Como é que a fusão do gelo marinho do Ártico pode afetar a circulação oceânica global?
Os cientistas descobriram que o derretimento do gelo do Ártico no passado gerou influxos de água doce no Atlântico Norte que, por sua vez, tiveram impacto nos padrões globais de circulação oceânica.
Um novo estudo indica que o aquecimento do clima nas regiões polares pode alterar significativamente os padrões de circulação oceânica. Os cientistas descobriram que, num passado longínquo, o aumento da entrada de água doce proveniente da fusão do gelo marinho do Ártico nos mares nórdicos terá afetado significativamente a circulação oceânica, provocando a queda das temperaturas no norte da Europa.
“A nossa descoberta de que o aumento da fusão do gelo marinho do Ártico terá provavelmente provocado um arrefecimento significativo no norte da Europa no passado da Terra é alarmante”, afirma Mohamed Ezat, do Centro de Investigação Polar iC3, principal autor do estudo disponível em acesso livre na Nature Communications. “Isto recorda-nos que o clima do planeta é um equilíbrio delicado, facilmente perturbado por alterações na temperatura e na cobertura de gelo”.
No início deste mês, dezenas de cientistas climáticos alertaram, numa carta aberta, que as alterações climáticas estão a criar um “sério risco de uma grande mudança na circulação oceânica no Atlântico, que teria impactos devastadores e irreversíveis”.
O derretimento do gelo no passado e o seu impacto nos padrões de circulação oceânicos
Os mares nórdicos, situados entre a Gronelândia e a Noruega, são uma área fundamental para o transporte de calor nos oceanos e influenciam os padrões climáticos muito para além das suas fronteiras geográficas.
Durante a primeira parte do Último Interglaciar, há mais de 100 000 anos, as temperaturas globais eram mais quentes do que atualmente, os volumes de gelo eram mais baixos e o nível do mar era significativamente mais elevado. A equipa de investigação de Mohammed Ezat associou agora o aquecimento do clima e o aumento da fusão do gelo marinho do Ártico durante esse período a alterações na temperatura regional da superfície do mar e na circulação oceânica.
Explica que é fundamental compreender a dinâmica do último período interglaciar. Os períodos quentes anteriores na história da Terra sublinham a importância dos mecanismos de retroação no sistema climático. À medida que o Ártico continua a aquecer e o gelo marinho diminui, podem ocorrer mais perturbações nas correntes oceânicas e nos padrões climáticos.
Marcadores do biológico ao inorgânico
A equipa de investigação de Ezat utilizou uma combinação de marcadores geoquímicos biológicos, inorgânicos e orgânicos de núcleos de sedimentos retirados dos mares nórdicos.
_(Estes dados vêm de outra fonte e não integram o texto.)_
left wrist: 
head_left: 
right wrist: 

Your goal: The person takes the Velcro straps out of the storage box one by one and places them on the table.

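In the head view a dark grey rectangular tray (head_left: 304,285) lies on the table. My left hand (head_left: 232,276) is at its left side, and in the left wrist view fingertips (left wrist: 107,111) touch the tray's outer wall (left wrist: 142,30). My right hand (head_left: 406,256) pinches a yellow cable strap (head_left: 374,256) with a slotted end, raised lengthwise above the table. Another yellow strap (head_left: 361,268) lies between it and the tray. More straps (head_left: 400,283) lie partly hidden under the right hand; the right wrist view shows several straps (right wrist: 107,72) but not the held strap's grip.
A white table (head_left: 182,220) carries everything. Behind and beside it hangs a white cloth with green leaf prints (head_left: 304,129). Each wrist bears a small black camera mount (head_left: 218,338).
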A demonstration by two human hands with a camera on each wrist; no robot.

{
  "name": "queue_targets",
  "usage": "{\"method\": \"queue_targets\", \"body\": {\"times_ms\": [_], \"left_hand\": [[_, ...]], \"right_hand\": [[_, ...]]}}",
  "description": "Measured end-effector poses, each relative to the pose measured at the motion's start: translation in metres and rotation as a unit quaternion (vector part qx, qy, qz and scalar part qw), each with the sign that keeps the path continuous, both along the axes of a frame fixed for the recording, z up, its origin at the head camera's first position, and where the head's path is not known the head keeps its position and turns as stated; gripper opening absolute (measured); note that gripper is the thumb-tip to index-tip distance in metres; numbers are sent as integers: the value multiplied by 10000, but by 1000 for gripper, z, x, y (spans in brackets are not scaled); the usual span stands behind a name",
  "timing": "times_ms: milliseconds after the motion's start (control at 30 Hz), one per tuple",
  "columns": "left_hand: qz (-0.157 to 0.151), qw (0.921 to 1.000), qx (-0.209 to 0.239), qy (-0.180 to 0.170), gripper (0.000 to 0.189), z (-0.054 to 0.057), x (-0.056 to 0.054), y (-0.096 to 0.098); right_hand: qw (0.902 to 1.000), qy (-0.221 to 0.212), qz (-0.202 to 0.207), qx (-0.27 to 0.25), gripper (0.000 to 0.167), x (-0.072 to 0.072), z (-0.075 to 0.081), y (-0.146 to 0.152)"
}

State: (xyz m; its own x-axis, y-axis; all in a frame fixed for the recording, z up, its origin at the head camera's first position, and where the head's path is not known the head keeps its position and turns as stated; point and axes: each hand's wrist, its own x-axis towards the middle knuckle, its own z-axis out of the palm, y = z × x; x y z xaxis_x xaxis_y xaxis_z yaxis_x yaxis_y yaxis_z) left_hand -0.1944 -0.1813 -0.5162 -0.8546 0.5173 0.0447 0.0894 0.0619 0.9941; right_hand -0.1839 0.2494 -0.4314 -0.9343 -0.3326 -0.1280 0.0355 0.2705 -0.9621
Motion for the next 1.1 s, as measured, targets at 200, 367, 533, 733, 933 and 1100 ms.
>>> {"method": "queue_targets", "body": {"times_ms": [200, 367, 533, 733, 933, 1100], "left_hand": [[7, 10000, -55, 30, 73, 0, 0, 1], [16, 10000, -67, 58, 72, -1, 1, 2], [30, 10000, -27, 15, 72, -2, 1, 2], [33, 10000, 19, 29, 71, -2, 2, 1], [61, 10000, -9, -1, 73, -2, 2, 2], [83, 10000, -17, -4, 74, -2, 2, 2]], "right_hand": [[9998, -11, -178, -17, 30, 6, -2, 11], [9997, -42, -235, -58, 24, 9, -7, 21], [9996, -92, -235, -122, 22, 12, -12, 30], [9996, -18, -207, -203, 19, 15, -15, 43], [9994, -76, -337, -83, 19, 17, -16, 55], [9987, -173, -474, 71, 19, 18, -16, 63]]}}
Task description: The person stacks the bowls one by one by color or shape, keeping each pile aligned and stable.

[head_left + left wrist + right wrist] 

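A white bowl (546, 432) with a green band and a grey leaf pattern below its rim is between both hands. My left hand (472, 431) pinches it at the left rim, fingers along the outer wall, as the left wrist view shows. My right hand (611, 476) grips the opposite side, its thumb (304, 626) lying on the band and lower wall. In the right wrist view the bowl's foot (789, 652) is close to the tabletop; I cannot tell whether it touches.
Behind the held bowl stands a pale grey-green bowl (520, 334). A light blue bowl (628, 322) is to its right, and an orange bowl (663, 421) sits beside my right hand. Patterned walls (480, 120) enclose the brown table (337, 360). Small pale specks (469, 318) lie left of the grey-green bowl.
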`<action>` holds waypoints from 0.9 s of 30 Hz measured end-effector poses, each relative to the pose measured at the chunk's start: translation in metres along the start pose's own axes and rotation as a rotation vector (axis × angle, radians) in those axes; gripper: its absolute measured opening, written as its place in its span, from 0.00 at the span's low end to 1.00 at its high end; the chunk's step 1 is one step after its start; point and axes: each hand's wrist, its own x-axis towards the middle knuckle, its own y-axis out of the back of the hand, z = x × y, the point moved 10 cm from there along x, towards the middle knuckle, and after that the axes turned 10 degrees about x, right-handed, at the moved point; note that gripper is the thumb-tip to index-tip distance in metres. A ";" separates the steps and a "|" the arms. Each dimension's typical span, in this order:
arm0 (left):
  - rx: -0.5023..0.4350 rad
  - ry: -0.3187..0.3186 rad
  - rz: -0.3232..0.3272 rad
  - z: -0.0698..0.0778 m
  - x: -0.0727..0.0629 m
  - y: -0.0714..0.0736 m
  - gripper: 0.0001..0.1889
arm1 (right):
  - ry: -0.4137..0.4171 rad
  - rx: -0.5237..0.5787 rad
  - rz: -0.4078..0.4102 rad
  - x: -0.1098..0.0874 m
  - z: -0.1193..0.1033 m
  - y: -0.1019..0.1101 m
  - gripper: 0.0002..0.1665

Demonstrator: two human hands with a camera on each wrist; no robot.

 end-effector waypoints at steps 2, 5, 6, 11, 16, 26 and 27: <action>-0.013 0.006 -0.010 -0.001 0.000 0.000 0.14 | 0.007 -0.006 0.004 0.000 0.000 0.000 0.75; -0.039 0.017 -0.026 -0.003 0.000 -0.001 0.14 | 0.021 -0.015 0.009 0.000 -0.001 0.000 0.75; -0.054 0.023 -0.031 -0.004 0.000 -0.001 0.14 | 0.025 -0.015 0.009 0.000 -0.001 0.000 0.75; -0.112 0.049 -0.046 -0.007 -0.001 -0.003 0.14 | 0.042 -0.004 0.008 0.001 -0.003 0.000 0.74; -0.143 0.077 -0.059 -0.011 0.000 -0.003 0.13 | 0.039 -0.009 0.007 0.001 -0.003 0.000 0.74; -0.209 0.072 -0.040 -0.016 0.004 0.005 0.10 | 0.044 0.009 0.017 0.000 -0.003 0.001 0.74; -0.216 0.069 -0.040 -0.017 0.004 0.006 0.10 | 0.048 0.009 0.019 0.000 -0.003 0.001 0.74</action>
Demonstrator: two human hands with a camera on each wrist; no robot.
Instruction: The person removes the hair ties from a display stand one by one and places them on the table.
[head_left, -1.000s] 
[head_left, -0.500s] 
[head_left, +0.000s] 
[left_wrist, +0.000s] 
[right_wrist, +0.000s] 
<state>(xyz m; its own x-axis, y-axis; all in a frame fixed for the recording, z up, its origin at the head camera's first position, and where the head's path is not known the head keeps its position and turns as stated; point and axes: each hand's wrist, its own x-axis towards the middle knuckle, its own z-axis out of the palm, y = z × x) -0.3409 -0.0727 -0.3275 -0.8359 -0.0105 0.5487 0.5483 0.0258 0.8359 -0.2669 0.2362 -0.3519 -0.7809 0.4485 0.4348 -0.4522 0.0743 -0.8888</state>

Estes núcleos funcionam como cápsulas do tempo, preservando informações sobre as condições oceânicas do passado. Ao analisar as assinaturas químicas destes sedimentos, a equipa conseguiu reconstruir as temperaturas da superfície do mar e os níveis de salinidade do passado, as fontes de entrada de água doce e os processos de formação de águas profundas.
Mohamed Ezat adverte para o facto de muitas questões permanecerem sem resposta. “Podemos aprender muito com a questão ainda em aberto do arrefecimento do último interglaciar no Mar da Noruega e dos possíveis processos responsáveis”, afirma. “Esperamos que o nosso estudo constitua um ponto de referência para os modeladores climáticos utilizarem este período de tempo para melhor restringir os impactos das alterações do gelo no clima regional e global.”
O estudo utilizou uma abordagem multi-proxy (diatomáceas, dinocistos e conjuntos de foraminíferos planctónicos, biomarcadores do gelo marinho, Na/Ca e Ba/Ca de foraminíferos planctónicos e conjuntos de foraminíferos bentónicos) para reconstruir o desenvolvimento do gelo marinho, a temperatura da superfície do mar, a convecção do oceano profundo, bem como as alterações na entrada de água doce e as suas fontes durante o último período interglacial.
Referência da notícia:
Mohamed M. Ezat et al, Arctic freshwater outflow suppressed Nordic Seas overturning and oceanic heat transport during the Last Interglacial, Nature Communications (2024). DOI: 10.1038/s41467-024-53401-3.